People at Work Pick of the Week

June 29, 2014

The European  Health Insurance Card, is available free of charge, confirms that a person is entitled to receive medical treatment that becomes necessary on a temporary stay abroad from the host country’s public healthcare system on the same terms and at the same cost as nationals of that country. The EHIC cannot be used to cover planned medical treatment in another country.

Hospitals that provide public health services are obliged to recognise the EHIC. In fact, in the vast majority of cases, patients presenting the EHIC receive the necessary healthcare and are reimbursed without any problems. However, there have been cases of refusals, in general due to a lack of awareness on the part of healthcare providers. Therefore both the European Commission and the Member States must continue to raise awareness on how the card works, both among health practitioners and citizens.

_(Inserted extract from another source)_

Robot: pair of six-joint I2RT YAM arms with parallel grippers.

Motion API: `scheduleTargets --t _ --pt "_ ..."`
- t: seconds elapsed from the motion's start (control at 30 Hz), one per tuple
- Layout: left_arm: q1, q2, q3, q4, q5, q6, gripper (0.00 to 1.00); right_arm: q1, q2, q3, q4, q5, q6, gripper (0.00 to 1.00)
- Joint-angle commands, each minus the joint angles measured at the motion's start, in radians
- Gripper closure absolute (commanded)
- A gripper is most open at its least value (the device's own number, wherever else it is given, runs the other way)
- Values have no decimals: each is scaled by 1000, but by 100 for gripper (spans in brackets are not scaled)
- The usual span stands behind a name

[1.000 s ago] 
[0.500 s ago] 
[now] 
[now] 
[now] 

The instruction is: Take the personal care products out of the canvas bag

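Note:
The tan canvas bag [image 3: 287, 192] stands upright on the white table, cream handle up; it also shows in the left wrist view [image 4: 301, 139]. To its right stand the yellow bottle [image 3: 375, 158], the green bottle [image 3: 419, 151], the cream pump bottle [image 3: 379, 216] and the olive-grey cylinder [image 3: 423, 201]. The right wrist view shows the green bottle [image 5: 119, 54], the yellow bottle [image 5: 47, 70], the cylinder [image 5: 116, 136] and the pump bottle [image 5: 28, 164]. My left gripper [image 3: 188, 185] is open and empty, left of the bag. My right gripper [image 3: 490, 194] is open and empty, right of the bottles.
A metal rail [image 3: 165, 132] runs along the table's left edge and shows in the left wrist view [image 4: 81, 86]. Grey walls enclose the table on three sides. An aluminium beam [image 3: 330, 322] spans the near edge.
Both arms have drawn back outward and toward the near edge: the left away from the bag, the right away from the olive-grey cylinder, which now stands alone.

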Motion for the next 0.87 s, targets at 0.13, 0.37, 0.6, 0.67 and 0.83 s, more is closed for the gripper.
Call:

In case the EHIC is not accepted, patients should contact the relevant health authority in the country they are visiting. The emergency contact numbers are easily accessible via the EHIC application for smartphones and tablets. In case of further refusal, patients should request support from their home country’s health authorities.

Finally, if they still encounter problems, they should contact the European Commission, which can investigate the claims and raise the issue with the authorities of the country concerned. The Commission investigates such cases and when necessary, infringement procedures will be opened against any Member State not applying EU law on the use of the EHIC.

Citizens should be aware that the card is issued for free by their national health insurance provider in the home country, without any need of paying charges to intermediaries who offer help for the application process, as it has been reported to happen in some countries. Citizens should report such cases to the national health insurance authorities.